What your story reminded me of, on the other hand, is that people react to drugs quite differently, and that this is due to our genes. I attended a lecture by a researcher from Boston on pharmagenetics in type 2 and he showed how metformin and sulfonylureas can and do work differently on people that have certain genetic variants. And it's quite more common in MODY which is a monogenetic disorder. He almost illustrated your own case, and implied that different reactions to drugs are almost always explainable from genotype rather than phenotype effects.
Thus often traditional protocol will fail people who carry rare genetic profiles (nothing new here).
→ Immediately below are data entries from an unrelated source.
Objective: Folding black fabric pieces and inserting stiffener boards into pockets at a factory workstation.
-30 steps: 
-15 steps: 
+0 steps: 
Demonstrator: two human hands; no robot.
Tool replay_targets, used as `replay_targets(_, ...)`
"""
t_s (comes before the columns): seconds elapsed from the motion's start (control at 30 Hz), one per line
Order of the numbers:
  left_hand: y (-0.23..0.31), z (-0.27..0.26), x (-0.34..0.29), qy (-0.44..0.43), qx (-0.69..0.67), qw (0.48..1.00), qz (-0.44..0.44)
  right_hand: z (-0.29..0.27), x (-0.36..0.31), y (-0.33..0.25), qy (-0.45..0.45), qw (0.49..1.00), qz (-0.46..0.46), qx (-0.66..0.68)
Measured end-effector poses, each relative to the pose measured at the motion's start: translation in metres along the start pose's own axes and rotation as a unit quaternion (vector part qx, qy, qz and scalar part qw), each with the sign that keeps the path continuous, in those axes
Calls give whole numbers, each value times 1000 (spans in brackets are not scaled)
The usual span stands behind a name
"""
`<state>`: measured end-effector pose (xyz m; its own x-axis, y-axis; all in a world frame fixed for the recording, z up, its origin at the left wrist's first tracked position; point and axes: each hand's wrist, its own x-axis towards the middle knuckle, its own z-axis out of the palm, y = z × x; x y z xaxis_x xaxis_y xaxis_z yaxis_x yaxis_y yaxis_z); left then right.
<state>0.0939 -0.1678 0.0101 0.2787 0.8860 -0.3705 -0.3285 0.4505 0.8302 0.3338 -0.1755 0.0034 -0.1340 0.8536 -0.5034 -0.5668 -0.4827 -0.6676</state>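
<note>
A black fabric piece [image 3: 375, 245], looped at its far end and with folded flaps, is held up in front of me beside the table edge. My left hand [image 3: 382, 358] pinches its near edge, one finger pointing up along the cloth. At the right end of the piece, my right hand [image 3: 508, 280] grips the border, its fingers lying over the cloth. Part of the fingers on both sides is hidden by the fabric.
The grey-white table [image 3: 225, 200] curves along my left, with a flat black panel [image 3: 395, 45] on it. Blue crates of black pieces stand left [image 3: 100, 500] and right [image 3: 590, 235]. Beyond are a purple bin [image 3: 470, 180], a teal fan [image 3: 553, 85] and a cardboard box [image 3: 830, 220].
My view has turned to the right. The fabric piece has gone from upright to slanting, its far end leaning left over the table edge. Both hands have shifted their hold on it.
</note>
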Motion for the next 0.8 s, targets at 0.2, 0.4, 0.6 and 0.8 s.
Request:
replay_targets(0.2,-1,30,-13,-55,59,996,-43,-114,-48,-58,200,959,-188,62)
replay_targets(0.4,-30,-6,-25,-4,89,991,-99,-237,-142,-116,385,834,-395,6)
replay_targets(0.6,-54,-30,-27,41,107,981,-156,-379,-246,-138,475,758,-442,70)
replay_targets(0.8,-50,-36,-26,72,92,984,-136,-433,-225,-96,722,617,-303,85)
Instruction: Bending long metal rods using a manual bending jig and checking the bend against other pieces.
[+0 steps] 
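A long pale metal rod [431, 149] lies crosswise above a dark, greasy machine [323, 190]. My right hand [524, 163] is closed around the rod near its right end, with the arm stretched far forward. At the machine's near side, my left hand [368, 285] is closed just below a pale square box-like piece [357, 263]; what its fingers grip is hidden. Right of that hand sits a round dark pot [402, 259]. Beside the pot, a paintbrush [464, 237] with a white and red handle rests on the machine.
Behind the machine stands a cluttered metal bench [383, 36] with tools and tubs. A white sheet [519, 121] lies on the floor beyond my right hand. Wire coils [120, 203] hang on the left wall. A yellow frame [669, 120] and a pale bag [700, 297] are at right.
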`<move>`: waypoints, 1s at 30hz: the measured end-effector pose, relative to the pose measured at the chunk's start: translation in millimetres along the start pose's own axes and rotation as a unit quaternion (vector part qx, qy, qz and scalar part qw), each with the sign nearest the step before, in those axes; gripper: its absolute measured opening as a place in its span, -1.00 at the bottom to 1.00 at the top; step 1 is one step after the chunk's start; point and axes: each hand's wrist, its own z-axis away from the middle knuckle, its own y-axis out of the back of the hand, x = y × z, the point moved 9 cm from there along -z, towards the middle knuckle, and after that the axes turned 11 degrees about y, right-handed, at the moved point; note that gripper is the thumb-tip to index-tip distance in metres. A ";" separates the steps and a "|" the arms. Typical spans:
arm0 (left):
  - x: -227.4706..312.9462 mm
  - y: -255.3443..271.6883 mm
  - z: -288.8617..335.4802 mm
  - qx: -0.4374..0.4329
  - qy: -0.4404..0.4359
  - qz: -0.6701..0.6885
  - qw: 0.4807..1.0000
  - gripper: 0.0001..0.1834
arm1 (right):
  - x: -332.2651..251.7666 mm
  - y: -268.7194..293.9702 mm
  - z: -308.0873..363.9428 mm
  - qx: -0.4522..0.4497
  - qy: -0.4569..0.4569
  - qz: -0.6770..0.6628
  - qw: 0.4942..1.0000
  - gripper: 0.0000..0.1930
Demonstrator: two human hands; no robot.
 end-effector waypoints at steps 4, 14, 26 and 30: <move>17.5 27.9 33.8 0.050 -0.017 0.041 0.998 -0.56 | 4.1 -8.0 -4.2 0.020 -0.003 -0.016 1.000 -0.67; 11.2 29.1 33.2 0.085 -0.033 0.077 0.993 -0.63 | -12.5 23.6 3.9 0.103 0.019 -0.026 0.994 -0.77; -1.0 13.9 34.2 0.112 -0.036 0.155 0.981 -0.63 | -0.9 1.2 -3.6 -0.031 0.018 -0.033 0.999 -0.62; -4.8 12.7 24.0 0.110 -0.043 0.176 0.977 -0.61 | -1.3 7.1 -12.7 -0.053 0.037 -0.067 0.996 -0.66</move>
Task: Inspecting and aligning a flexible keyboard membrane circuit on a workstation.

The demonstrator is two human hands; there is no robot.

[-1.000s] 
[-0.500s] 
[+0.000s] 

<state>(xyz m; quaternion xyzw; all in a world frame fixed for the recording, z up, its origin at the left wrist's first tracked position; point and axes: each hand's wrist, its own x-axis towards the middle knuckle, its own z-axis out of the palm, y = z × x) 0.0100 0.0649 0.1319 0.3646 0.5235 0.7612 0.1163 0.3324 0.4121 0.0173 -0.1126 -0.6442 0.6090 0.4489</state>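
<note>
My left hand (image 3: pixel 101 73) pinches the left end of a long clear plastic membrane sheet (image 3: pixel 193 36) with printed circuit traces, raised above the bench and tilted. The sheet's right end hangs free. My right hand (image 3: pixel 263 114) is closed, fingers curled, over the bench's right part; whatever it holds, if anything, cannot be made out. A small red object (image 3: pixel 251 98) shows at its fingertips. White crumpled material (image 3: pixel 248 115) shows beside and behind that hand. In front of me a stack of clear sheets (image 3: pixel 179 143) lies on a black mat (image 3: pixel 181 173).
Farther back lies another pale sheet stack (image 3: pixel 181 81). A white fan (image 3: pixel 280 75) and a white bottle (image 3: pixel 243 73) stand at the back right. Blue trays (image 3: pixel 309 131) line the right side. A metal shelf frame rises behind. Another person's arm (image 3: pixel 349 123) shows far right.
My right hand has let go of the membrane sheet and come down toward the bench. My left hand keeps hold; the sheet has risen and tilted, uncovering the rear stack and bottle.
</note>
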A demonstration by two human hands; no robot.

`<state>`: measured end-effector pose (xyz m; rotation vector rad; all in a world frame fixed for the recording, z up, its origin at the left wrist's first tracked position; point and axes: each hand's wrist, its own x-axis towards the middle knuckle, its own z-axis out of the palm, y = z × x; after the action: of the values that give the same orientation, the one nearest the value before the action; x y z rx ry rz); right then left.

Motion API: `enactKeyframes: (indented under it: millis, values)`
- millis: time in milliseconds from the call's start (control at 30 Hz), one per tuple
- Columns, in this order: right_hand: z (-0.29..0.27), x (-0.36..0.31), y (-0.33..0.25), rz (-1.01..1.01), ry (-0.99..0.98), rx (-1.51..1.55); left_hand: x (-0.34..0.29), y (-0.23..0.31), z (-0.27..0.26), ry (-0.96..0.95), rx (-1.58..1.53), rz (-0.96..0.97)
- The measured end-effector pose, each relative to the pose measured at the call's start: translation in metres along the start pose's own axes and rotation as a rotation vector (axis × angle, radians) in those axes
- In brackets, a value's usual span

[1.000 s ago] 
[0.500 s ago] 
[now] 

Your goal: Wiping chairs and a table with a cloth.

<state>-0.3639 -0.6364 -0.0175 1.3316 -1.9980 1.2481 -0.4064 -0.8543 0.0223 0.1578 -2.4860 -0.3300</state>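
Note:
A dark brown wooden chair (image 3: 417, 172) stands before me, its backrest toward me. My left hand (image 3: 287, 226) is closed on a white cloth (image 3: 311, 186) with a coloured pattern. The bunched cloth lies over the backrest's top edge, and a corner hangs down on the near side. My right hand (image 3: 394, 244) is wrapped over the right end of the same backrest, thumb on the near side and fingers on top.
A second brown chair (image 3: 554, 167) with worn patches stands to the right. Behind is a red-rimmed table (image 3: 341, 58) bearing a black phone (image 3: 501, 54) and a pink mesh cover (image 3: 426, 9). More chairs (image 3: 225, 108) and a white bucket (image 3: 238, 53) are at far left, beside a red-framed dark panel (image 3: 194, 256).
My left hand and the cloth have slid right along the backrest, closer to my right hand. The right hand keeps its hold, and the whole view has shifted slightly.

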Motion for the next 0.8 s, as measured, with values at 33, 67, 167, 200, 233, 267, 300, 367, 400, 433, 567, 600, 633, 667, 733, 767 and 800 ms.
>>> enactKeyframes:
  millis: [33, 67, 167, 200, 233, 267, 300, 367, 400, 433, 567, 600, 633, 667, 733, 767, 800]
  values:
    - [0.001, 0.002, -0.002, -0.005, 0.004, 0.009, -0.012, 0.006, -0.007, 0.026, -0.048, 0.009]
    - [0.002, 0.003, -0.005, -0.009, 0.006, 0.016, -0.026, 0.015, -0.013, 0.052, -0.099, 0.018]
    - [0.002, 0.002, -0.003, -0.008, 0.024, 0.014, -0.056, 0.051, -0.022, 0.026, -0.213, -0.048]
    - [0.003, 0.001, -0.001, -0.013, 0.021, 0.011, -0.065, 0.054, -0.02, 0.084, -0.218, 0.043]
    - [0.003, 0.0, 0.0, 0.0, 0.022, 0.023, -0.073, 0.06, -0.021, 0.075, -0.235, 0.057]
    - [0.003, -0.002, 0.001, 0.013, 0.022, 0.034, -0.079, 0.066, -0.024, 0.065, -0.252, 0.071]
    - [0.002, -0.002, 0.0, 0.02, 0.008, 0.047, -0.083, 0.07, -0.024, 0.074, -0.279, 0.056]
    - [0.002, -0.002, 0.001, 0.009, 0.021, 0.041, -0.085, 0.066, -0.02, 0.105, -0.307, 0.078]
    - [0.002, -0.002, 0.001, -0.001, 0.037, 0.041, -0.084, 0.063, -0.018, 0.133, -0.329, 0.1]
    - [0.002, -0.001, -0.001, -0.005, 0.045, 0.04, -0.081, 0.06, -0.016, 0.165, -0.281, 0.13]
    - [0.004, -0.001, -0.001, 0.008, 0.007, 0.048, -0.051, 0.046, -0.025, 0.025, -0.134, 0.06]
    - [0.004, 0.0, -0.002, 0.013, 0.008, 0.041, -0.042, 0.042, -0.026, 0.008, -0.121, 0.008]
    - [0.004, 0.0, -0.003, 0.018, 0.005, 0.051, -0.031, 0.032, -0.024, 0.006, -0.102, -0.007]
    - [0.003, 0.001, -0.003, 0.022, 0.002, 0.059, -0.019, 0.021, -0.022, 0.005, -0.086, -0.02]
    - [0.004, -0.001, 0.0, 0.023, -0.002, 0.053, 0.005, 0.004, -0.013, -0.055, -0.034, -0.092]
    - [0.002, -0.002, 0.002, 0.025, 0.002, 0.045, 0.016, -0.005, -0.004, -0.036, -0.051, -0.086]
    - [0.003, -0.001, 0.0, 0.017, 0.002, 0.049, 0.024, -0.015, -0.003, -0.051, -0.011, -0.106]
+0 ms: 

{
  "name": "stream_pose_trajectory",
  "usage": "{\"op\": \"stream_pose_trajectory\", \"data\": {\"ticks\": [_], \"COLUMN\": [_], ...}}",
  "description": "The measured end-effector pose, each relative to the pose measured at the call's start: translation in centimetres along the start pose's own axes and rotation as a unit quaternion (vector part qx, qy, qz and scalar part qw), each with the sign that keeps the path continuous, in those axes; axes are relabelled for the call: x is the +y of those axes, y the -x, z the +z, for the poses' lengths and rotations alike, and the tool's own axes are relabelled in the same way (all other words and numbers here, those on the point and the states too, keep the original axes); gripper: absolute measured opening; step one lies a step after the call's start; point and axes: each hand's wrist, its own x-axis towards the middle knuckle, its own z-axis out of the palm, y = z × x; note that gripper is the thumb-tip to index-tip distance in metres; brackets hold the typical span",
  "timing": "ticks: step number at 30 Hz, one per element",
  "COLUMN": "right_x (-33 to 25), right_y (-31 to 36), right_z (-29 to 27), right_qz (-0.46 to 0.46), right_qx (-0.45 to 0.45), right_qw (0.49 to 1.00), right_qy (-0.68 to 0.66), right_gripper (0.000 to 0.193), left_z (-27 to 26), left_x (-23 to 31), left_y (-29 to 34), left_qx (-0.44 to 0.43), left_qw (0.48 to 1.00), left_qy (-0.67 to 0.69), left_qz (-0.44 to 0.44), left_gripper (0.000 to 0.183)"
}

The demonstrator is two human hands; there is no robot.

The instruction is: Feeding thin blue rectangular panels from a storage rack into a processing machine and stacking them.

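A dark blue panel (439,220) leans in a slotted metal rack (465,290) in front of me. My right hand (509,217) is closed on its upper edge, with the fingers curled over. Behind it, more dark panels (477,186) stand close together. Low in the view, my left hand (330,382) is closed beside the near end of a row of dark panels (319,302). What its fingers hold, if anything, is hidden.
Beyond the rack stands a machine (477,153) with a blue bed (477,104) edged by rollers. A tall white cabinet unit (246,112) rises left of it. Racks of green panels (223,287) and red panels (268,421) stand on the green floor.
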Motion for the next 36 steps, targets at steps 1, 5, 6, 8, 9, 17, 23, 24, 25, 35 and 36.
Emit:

Said that, his presentation had only mono-drug trials. Trials that look at combination therapy are few and far between, just as much there is a reluctance to correlate genotype to pharmakinetics and even side effects.

Jenny said...

Note to commenters, if you have a personal message for me, email me. Comments are for everyone to read.

Anonymous said...

My dotor recently increased my metformin intake from 1000milograms to 2000 a day. This, along with the 8 milograms of prandin , has so far worked well. I occasionly do go hypo extreme. The last time my blood sugar lowered to 46. This does not happen often though, for wich i am glad because im a tad hypo-insensitive as well! 6

Jenny said...

George,

Cut down on your Prandin dose because you don't want to risk any more of those hypos. Another 20 mg/dl and you could become unconsious.

Metformin makes Prandin MUCH more long lasting than the label says it is.